Hé ! Arrête de râler : ta valise
roule super bien, le trottoir est large, la bruine te rafraîchit les
idées. Il te manque juste… Jason. Putain, s’il est mort c’est même plus
la peine de te battre. Pour ce que tu vaux, tu peux bien aller au milieu
de la rue et te coucher sous un putain de taxi jaune.
Je
descendis la 8ème avenue : trottoirs larges mais beaucoup de piétons
pressés et indifférents. Je cherchai autour de moi, un peu dépitée : pas
de restaurant dans ce coin ; il me fallait un travail rapidement, et un
toit. Et je savais que j’étais douée en service ; restait à en
convaincre un restaurateur. Tu vois, il y a une pizzéria ; cherche encore, tu peux trouver mieux...
Bon,
je continuai, d’autant que la pluie avait cessé. J’arrivai à la
Pennsylvania Station, à l’angle de la 33ème, avec le gigantesque
bâtiment blanc à colonnades de la Poste centrale juste en face et me
demandai où aller. Après, je trouvai davantage de restaurants, italiens
ou chinois surtout. Et du monde partout malgré le temps ; le New-Yorkais
est un grand marcheur.
Du coup, je décidai de continuer
d’avancer vers le sud pour m’éloigner de la gare centrale des bus.

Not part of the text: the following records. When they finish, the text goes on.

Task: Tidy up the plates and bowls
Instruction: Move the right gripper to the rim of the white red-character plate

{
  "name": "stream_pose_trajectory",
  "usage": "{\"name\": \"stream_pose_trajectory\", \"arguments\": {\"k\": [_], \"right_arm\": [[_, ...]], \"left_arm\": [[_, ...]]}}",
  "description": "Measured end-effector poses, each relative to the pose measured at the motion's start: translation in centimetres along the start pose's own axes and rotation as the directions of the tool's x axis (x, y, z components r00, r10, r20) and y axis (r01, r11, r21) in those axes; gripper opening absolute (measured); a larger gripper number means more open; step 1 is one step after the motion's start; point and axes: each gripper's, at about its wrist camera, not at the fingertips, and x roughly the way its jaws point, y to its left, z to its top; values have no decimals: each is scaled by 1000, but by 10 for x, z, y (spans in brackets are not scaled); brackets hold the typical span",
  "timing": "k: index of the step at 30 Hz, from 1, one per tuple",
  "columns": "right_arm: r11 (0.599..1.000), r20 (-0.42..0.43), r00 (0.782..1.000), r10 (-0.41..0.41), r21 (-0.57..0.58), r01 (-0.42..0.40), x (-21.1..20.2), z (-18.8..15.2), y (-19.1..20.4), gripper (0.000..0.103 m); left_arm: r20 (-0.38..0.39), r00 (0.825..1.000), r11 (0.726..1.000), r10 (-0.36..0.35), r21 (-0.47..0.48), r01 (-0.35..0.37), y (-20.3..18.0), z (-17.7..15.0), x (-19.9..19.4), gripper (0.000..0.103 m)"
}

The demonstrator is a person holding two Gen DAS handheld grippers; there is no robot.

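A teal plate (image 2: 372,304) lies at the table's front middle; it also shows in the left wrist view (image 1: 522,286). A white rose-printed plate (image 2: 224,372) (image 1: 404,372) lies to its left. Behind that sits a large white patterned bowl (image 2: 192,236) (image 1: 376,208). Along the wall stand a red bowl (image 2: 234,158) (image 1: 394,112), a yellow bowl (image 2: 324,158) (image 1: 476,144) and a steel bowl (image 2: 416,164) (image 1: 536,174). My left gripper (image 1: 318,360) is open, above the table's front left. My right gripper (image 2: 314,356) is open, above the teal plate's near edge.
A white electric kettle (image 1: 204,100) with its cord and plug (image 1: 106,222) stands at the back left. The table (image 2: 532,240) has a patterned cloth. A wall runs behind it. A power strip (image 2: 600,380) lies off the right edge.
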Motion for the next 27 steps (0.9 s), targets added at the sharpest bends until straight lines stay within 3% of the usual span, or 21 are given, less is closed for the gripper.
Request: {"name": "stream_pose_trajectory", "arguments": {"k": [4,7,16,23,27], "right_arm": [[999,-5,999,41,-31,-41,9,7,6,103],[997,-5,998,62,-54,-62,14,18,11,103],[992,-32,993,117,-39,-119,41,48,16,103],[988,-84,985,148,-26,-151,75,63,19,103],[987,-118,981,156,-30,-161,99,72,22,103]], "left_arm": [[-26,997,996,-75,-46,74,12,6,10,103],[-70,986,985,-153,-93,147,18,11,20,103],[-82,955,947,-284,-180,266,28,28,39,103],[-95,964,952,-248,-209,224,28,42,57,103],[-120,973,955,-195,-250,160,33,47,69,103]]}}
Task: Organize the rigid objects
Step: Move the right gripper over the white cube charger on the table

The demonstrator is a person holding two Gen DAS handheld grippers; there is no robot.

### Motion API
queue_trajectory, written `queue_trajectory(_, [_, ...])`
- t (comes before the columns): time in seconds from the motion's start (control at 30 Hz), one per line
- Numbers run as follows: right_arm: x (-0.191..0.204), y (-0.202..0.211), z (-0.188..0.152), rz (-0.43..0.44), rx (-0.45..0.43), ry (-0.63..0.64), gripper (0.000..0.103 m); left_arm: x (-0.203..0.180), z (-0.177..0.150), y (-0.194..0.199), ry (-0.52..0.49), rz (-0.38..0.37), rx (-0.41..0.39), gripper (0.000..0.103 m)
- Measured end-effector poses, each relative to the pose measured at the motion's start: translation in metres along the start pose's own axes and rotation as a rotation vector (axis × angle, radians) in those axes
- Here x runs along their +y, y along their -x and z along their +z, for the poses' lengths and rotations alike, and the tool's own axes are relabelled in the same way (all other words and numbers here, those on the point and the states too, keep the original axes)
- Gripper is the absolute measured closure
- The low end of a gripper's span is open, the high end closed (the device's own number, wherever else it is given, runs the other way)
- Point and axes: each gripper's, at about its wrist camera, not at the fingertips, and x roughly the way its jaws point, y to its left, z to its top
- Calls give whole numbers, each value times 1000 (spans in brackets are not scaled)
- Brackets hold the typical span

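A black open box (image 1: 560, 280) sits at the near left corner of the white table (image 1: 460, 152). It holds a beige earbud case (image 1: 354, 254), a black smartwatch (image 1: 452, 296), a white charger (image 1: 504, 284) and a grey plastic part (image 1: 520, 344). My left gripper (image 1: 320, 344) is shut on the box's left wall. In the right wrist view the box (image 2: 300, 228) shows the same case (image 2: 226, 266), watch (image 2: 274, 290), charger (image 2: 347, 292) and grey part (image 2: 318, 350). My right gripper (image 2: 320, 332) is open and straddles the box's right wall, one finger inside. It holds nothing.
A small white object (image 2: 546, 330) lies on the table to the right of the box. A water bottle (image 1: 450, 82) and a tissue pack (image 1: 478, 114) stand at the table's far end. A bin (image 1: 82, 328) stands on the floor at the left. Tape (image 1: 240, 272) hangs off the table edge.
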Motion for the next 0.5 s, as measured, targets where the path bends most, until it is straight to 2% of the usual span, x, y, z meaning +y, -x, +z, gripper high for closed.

Arrivée à la 14ème rue, j’ai commencé à entrer dans tous les restaurants
que je jugeais au-dessus de la gargote pour me présenter. À 19 heures,
alors que les clients affluaient, un chef de salle m’a jaugée ; ce qu’il
a vu lui a assez plu pour qu’il me demande des précisions.
— J’ai une serveuse qui n’arrive pas et je suis sûr que je ne reverrai jamais sa tête. Tu as bossé comme serveuse, déjà ?
— Deux ans dans un gastro de San Francisco.
— Frisco ? C’est loin ! En plus, ton accent...
— Je suis née à New Orleans, mais j’aime voyager.
—
Oui, je vois ça... Écoute, je te prends à l’essai pour ce soir. Tu me
donnes les coordonnées du restaurant où tu as travaillé et je demande
confirmation. Non pas que je n’aie pas confiance, mais je préfère partir
sur des bases saines.
— D’accord, mais à une condition.
— Déjà tu poses des conditions ? Vas-y.
—
Vous appelez mais vous ne donnez ni le nom de votre restaurant, ni
l’adresse. Vous pouvez vérifier qu’il s’agit bien d’un restau et pas
d’une arnaque, mais j’appelle avec mon portable. Je... Voilà.
— Bon, tu as des emmerdes, toi.
— Je cherche à me faire oublier, oui. Mais je pense que mon ancien patron me recommandera ; j’en suis sûre, même...
Le
chef de salle me jaugea à nouveau ; c’était un petit homme trapu avec
une moustache à la Super Mario, dans la cinquantaine florissante. Il
trouva le restaurant des Derycke sur le Net et je composai le numéro sur
mon portable à carte prépayée. Et je l’ai donné à Mario.
—
Monsieur Derycke ? Bonsoir, j’ai devant moi une jeune femme qui affirme
avoir travaillé deux ans chez vous ; la vingtaine, une jolie brune...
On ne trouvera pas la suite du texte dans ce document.